Monte Wolverton/Cagle Cartoons

This is a bit awkward and, dare we say it, even a little embarrassing.

After being a state leader in helping smokers quit, or never start, Duluth found itself standing by and watching this week as Edina, a suburb southwest of Minneapolis, became the first city in Minnesota to raise the legal age to buy tobacco from 18 to 21.

Duluth, of course, can reclaim its leadership position by becoming the second city to take such action.

Better yet, though, the Minnesota Legislature can beat Duluth in making the sensible move of raising the age statewide.

Legislative action would reduce the number of young Minnesotans who take up the habit by 25 percent, according to a study commissioned by ClearWay Minnesota and the Minnesota Department of Health. The study was published in the January/February issue of Minnesota Medicine, a publication of the Minnesota Medical Association, giving lawmakers plenty of fuel for action.

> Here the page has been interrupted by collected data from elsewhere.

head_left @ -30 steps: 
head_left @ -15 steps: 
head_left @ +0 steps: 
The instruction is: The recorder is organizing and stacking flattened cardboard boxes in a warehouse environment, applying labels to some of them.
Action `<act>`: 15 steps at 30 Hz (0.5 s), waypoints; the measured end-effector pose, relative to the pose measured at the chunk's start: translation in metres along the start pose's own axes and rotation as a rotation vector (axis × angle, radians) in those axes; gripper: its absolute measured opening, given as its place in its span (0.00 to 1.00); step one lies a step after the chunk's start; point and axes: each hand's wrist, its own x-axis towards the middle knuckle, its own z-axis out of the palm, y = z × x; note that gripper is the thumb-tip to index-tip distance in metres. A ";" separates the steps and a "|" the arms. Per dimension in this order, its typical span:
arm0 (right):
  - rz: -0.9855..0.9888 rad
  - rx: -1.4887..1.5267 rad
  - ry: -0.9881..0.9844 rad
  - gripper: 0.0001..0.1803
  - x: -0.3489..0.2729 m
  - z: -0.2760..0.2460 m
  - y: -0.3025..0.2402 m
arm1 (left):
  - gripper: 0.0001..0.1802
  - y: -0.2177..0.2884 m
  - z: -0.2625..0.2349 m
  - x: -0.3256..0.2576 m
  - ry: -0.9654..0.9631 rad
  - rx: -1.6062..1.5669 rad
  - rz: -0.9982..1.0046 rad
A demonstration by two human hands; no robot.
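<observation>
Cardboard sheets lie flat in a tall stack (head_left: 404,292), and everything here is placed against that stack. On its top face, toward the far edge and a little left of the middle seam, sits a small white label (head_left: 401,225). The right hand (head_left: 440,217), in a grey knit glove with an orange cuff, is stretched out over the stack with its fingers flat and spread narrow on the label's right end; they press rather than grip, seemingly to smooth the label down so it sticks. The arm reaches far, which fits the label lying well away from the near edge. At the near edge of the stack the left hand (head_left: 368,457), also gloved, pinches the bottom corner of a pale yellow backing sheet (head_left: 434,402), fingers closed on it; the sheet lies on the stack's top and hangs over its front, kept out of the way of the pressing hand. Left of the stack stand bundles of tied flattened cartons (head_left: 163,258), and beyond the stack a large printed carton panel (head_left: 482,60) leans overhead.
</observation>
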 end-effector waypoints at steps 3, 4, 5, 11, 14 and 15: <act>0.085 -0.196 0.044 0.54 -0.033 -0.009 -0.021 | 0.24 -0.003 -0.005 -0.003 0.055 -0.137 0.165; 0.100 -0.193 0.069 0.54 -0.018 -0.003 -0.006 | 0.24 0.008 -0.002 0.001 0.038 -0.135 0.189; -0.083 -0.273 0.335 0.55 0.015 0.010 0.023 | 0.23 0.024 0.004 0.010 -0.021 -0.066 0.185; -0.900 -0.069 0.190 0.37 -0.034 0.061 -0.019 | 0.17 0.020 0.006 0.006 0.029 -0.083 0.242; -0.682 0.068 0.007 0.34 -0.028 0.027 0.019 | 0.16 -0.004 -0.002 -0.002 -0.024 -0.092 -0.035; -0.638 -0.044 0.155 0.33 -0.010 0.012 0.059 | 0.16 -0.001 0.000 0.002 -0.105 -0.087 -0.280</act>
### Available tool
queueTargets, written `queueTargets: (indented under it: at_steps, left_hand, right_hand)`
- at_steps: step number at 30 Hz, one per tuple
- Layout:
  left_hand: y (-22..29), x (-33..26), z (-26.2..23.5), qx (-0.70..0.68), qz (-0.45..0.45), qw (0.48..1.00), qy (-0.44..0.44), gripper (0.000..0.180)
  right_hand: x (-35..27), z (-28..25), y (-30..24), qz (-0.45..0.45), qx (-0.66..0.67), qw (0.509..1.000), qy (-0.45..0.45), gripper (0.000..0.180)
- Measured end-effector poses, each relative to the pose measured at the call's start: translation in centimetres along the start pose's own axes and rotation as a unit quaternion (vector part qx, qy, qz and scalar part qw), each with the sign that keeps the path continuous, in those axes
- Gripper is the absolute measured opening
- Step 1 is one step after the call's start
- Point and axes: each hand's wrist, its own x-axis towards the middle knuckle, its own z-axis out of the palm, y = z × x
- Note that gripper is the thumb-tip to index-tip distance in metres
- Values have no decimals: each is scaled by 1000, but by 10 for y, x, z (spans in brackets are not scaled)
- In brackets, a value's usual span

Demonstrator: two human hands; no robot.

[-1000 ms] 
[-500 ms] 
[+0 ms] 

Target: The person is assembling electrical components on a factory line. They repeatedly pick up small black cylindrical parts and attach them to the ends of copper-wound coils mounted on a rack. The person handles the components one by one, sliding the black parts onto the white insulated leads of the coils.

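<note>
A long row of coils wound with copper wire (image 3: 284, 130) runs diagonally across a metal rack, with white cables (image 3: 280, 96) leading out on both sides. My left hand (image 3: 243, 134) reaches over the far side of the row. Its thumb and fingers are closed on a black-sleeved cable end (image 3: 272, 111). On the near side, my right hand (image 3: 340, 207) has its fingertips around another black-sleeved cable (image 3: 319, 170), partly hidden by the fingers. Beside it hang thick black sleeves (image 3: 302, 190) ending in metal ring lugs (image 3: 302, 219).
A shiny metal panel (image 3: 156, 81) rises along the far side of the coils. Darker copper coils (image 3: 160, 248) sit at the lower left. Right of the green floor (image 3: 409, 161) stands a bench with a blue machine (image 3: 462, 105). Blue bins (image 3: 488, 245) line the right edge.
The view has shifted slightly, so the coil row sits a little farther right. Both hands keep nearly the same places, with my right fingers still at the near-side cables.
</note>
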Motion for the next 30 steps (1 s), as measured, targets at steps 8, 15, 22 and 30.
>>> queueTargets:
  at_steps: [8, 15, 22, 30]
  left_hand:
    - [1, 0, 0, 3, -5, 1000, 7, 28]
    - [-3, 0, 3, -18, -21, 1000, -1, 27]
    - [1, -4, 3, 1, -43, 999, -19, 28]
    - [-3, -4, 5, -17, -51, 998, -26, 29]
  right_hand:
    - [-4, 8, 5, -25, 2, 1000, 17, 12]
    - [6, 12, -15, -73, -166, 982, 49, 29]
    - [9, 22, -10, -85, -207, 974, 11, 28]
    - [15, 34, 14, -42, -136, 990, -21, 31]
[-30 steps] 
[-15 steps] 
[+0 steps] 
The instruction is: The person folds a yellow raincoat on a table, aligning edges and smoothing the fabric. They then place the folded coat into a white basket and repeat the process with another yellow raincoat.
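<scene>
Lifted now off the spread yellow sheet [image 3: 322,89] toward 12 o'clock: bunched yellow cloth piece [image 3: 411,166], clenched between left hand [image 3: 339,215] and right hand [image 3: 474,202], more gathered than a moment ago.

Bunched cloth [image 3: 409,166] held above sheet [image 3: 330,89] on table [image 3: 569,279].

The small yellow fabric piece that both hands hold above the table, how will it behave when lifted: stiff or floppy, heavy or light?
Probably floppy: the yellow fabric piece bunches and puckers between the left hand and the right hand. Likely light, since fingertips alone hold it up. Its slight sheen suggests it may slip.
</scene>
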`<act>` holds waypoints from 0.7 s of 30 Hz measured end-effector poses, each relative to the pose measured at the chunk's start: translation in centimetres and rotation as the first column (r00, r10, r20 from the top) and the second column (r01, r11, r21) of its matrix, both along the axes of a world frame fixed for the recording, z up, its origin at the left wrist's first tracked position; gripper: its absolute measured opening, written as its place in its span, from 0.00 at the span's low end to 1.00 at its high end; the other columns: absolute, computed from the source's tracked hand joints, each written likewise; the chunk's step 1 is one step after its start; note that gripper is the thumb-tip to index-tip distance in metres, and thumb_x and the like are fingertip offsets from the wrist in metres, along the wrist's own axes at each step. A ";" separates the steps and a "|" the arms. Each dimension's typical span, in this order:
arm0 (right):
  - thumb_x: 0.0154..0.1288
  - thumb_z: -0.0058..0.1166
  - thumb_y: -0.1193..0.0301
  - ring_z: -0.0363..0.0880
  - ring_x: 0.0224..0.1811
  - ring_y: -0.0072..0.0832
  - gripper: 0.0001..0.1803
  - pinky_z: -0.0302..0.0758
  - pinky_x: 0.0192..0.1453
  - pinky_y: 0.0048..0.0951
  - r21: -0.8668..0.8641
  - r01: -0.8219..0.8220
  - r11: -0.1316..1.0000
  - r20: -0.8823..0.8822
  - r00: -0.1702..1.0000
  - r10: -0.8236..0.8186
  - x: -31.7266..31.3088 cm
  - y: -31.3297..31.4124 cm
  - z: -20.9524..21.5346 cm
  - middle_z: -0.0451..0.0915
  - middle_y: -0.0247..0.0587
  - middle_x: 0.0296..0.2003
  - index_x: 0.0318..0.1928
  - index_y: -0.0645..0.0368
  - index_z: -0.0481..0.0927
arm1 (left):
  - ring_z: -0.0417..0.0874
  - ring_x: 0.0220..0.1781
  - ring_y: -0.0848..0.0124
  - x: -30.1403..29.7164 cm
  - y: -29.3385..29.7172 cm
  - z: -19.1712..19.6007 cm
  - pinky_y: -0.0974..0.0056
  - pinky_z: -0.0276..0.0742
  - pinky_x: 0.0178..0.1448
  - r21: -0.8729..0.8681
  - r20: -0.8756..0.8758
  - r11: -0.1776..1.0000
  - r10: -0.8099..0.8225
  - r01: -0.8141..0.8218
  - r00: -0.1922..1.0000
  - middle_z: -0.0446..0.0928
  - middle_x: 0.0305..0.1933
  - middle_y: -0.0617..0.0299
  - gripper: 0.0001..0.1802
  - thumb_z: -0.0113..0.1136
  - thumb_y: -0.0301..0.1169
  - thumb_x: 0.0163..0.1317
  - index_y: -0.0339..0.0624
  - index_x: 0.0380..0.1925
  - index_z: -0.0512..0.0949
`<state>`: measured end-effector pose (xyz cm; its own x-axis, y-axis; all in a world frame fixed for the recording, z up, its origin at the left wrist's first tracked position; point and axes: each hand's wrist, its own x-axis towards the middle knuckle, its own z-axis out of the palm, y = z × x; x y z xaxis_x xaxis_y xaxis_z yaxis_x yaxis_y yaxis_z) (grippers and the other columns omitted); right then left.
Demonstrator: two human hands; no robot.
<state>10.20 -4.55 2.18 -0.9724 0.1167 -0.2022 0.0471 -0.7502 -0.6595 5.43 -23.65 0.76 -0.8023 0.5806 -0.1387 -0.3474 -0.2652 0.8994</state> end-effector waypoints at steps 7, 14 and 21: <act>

"That's 30,000 Minnesota kids over the next 15 years who will not become addicted. That would be impressive," ClearWay's Anne Mason said in an interview this week with the News Tribune Opinion page. "It takes it out of a high school kid's social circle. ... If (tobacco companies) don't get to you before age 21, chances are you won't become an addicted adult."

An estimated 95 percent of adults who smoke or use tobacco started before they were 21, according to ClearWay, the Minneapolis-based, nonprofit smoking-cessation group. Once hooked, smokers and other tobacco users face the likelihood of lung cancer, throat cancer, and other deadly ailments. An estimated 5,100 to 5,500 Minnesotans die every year from smoking. The habit accounts for one in five U.S. deaths annually. Tobacco kills more people every year than alcohol, murders, car crashes, AIDS, illegal drugs and suicides — combined, according to ClearWay.

And smokers and other tobacco users aren't the only ones who pay a price. A 2013 estimate found that Minnesotans dole out $3 billion a year to cover excess health-care costs related to smoking. That comes to $554 from every man, woman and child in the state.

Minnesota was the first state to respond with the 1975 Clean Indoor Air Act. The state's Freedom to Breathe Act followed in 2007, banning smoking in all public places, including even restaurants, bars and bowling alleys. More recently, lawmaker jacked up the state's tobacco tax in an attempt to make tobacco unaffordable, reducing its use, especially among young people.

Closer to home, Duluth was the first city in Minnesota to ban smoking at bus shelters. In 2010, the City Council passed a smoking-disclosure law that requires landlords to tell prospective tenants their policies on smoking. In 2012, the city banned smoking in public parks, including on the Lakewalk. And a year later, Duluth became the first city in Minnesota to ban e-cigarettes indoors where tobacco use already was forbidden.

"Duluth very much, historically, has been a leader in this," Mason said. "But we definitely support Edina taking this latest action. We've heard rumors of other cities following suit. We hear other cities are interested."

Those other cities can include Duluth. We can join the more than 220 cities in 16 states that already have raised the legal age for tobacco purchases to 21.

Or, better yet, the state of Minnesota can join Hawaii and California in making the change statewide, in the name of better health.